# COFFEE - Editorial

Author: Sergey Kulik
Tester: Yanpei Liu
Editorialist: Pawel Kacprzak

Medium

dp

### PROBLEM:

Your working day is divided into N periods. In each one, you can either write some code or drink a cup of coffee. If you decide to write code in the i^{th} period, you will write a_i lines in that period. On the other hand, if you decide to get a cup of coffee in the i^{th} period, then you do not write any lines of code in that period, but for each period j > i, such that i + D \geq j, the number of lines that you write in that period gets multiplied by M. The only restriction is that you have to drink exactly K cups of coffee during the whole day. Given N, K, D, M and the array a of size N, your task is to compute the maximum number of lines of code which you can write during all N periods.

### QUICK EXPLANATION:

Please, skip this section if you want to write about how to solve subtasks or how to derive the desired solution.
A quick explanations is that, you can use dynamic programming to count the maximum number of lines of code which you can write during the first i periods, drinking exactly j cups of coffee, and drinking the last one at time t.

### EXPLANATION:

If the problem looks complicated at first sight, it is always good to simplify it a bit.

#### Simplified problem

Let’s consider a version of the problem, when K equals 1, so you are have to drink exactly one cup of coffee during the whole day. Solving this simplifier problem is enough to complete the first subtask here. Let’s assume that we know what period is the best for drinking coffee. Let denote this period by P. How to compute the number of lines of which we write, when we drink coffee during period P? Well, this is pretty simple:

• In period P, we do not write any code, because we drink coffee then.

• In each period j > P, such that P + D \geq j, we write M \cdot a_j lines

• In any other period i, we write a_i lines.

So for a fixed period P, we can compute the number of lines we write in O(N). If we try any period as P, we can solve this simplified problem in O(N^2) time, which is perfectly fine for the first subtask, because N \leq 18 there. Since we have T test cases to handle, the total complexity of that solution is O(T \cdot N^2).

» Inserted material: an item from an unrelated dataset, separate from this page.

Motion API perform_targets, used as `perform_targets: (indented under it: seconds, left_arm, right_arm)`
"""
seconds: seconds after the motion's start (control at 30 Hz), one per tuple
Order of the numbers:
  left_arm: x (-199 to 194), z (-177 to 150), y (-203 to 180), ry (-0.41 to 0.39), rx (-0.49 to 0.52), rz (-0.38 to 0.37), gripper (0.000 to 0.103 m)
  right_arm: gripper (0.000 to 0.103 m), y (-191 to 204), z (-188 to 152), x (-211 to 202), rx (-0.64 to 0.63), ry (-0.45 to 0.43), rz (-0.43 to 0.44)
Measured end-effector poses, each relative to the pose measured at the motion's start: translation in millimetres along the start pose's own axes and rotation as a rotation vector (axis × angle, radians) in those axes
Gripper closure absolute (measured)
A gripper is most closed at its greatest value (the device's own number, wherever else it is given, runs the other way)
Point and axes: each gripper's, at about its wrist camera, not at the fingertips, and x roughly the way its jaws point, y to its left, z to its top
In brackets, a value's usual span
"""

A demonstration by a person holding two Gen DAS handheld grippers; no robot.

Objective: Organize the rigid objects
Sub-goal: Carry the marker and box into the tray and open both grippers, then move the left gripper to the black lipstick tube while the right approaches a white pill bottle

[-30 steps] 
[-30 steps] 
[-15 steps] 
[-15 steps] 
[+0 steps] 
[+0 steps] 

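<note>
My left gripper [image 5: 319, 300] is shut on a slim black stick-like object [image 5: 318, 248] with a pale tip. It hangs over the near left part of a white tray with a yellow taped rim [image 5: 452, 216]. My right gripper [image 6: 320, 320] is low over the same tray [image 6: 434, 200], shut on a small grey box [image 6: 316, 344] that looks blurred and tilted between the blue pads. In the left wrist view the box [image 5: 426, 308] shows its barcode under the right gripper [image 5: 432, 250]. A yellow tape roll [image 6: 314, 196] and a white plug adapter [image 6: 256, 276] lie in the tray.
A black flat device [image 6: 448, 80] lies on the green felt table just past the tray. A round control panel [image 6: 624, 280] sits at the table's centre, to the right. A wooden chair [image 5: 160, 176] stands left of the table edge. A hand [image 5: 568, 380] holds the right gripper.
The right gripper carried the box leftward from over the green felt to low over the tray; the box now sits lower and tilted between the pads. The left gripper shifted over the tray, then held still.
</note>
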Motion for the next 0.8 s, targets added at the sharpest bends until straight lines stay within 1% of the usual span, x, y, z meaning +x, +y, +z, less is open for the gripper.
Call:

#### General problem for small N

Ok, so the case when K = 1 for not big N is quite simple, let’s try now to solve the problem for any K < N, but without worrying about the number total number of periods. Do we know how to solve the problem, if we fix all K periods during which we drink coffee? Of course we know, and this is very similar to a method presented in in the above paragraph:

Let S be a set of K periods during which we drink coffee:

• In any period from S, we do not write any code, because we drink coffee during these periods.

• For any other period j, let P be a period with the greatest index less than j, such that we drank coffee in that period. If P exists and P + d \geq j, we write M \cdot a_j lines of code in period j, otherwise, we write just a_j lines in that period.

If we scan periods from left to right, updating the last period when we drank coffee, we can compute the number of lines of code we write for that fixed set S in O(N) time. In order to compute the best set S, we can iterate over all \binom{N}{ K} such sets, and compute the best one. In the second subtask, N is also not greater than 18, so that method will work there, but since there are at most 200 test cases to handle, you can precompute a list of all K-element subsets of the set of N periods for any N, K, where 1 \leq K \leq N \leq 18. Doing that, you can achieve the total time complexity of O(2^N + T \cdot \binom{N}{K} \cdot N).

#### Speeding it up

However, in order to get a full credit for that problem, you have a much faster solution Original constraints are 1 \leq K < N \leq 200. Let’s try to derive it.

In any period i, if you have drunk less than K cups of coffee in previous periods, you can either drink a cup and do not write any lines of code, or do not drink a cup and write a_i lines, or write M \cdot a_i lines, if you have drunk at least one cup in any of last D periods. This reasoning leads to a nice and clear dynamic programming approach.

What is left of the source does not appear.